Wednesday, December 26, 2007

Irouléguy, Domaine Brana 1999

Time may have softened the tannins of Domaine Brana’s 1999 Irouléguy but it’s done little else to calm the wine’s inherently sauvage nature. Initial aromas of dry-aged meat, dried herbs and stewed green peppers meet the nose, followed on the palate by slightly angular wood tannins and firm, somewhat narrow texture. As the wine opens in the glass, herbaceous aromas give way to wild plums and sour cherries. The dry woodiness also blows off, letting the ferrous quality and wild fruit of this typically Basque wine show through. Finally, again with air time, riper, rounder grape tannins take over from the subsiding wood tannins, giving the wine richness in the mouth that belies its medium-bodied scale and old-school alcohol level.

This is arguably the most typical of Domaine Brana’s reds – more solid, fine and age worthy than the rustic Ohitza and less rich and modern than Axeria. All three are blends dominated by Cabernet Franc, supported by Cabernet Sauvignon and Tannat. There’s structure here to allow further cellaring but I’m not convinced that patience will reap further rewards as this seems to be riding its plateau now, retaining solid fruit yet showing the tertiary aromas of bottle development.
Approximately $25 on release. 12.5% alcohol. Natural cork closure. Importer: Wine Traditions, Falls Church, VA.

Opening this bottle was unplanned. It just seemed to call to me when I opened the cellar door in search of something to pair with Christmas dinner. Though I was hardly preparing a traditional Basque meal, the Irouléguy nonetheless seemed an appropriate match to roast duck magret served with a woodsy Portobello mushroom risotto and, just to get some green on the plate, steamed broccoli. The risotto was a fine match but it was really the duck that made the wine sing.
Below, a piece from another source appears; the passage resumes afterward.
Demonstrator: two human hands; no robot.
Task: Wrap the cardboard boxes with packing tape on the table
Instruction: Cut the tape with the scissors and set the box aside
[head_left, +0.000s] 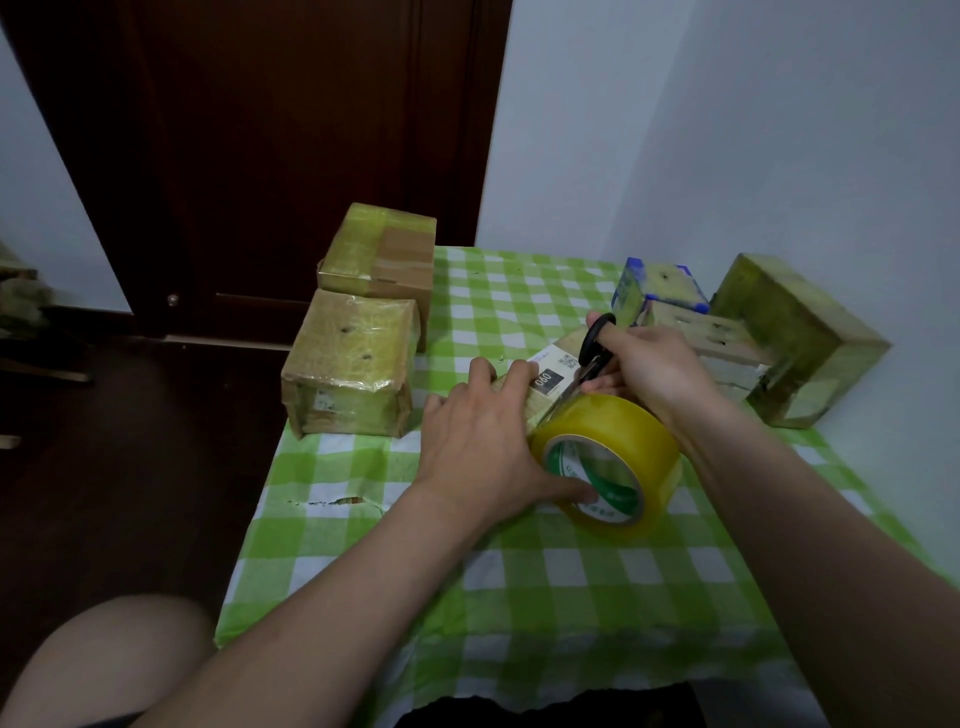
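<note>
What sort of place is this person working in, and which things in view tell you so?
Most likely a room in a home, not a packing depot: a green checked tablecloth covers the table, which stands by a plain white wall and a dark wooden door, with a few taped boxes.

Both bare arms reach forward from the bottom, side by side; the left hand (475, 447) lies palm down, its thumb tucked into the hole of the tape roll (623, 439), its fingers (519, 374) bent down in front; the right hand (649, 369) is just beside it, a bit farther off, gripping the black scissors (585, 347); a bare knee (98, 660) shows at the low left.
</note>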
I like to keep a couple of D’Artagnan's duck breasts on hand at all times. They hold up extremely well in the freezer. Once thawed, they require nothing other than a generous sprinkle of salt and pepper followed by a good pan sear over medium heat to render and crisp the fat layer, followed by roasting in the oven, fat side up. Pouring off and saving the rendered fat is just an added bonus, one that will add a wonderful depth of flavor to eggs, beans or potatoes at a future meal.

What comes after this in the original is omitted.